We're still working on the perfect med that causes people to be adherent to their other meds. I'm sure when we do, it'll be dosed QID.
Though that does tangentially remind me of a case from residency about the hierarchy issues that do come up. We got a consult for an 18 year old diabetic who kept putting himself into the hospital with DKA due to constant nonadherence. IIRC, the consult from MICU was for capacity to leave AMA, if I remember right we saw him and said he didn't. Later that afternoon, the MICU attending wrote a really awkwardly worded 3 sentence-long progress note that said something like "psych saw patient ok to discharge" which implies something we clearly didn't say. I called up the MICU resident and told her to please have her attending to correct his note.
The next morning, my team is rounding, the the old MICU attending calls us aside to chew me out for how inappropriate it was for someone other than another attending to tell him to correct something (though sarcastically apologizing for the fact that english isn't his first language and said that this was simply the custom where and when he trained in Turkey). I was nearly ready to get back in his face for it but my own attending gave me a look like "it's not worth it." and later said he was a ****head like this all the time.
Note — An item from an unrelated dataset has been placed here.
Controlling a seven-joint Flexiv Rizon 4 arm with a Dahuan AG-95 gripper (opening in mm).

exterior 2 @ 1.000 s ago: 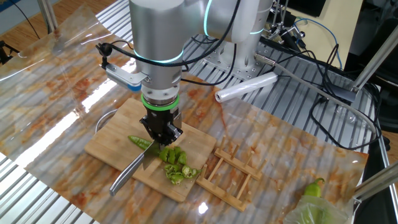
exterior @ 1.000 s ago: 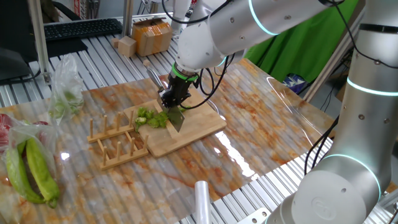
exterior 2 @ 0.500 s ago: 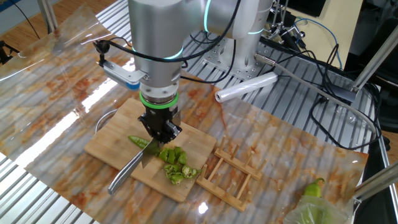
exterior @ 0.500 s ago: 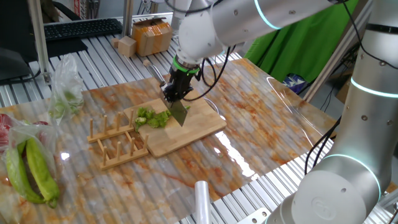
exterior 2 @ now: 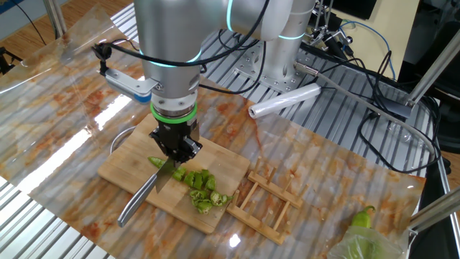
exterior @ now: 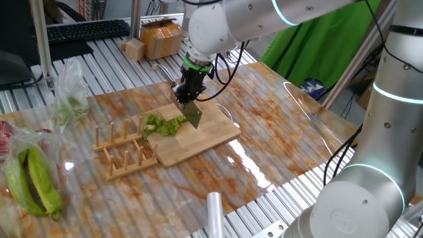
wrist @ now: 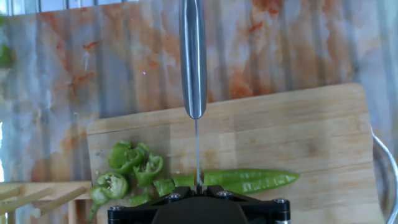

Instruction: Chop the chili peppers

Now that I'm the attending myself, my response to that scenario would be responding "excuse me, but in asking you to correct your error, we're not only protecting our own liability but yours as well, and the proper response to someone providing you with this information regardless of training status is "thank you, sir or ma'am" and if you need the help of our team for one of your patients, I would greatly appreciate if you treated all members of said team with an appropriate amount of professionalism, particularly when intimidating trainees not to report errors because your ego is that large is a serious issue for patient safety, and I don't give a f-ck where or when you trained. It's ~2013 in the state of Illinois and that sh-t is frankly unprofessional and unacceptable," in front of his team of residents and students. I have absolutely no tolerance for that type of behavior if you're working with me on a patient care issue.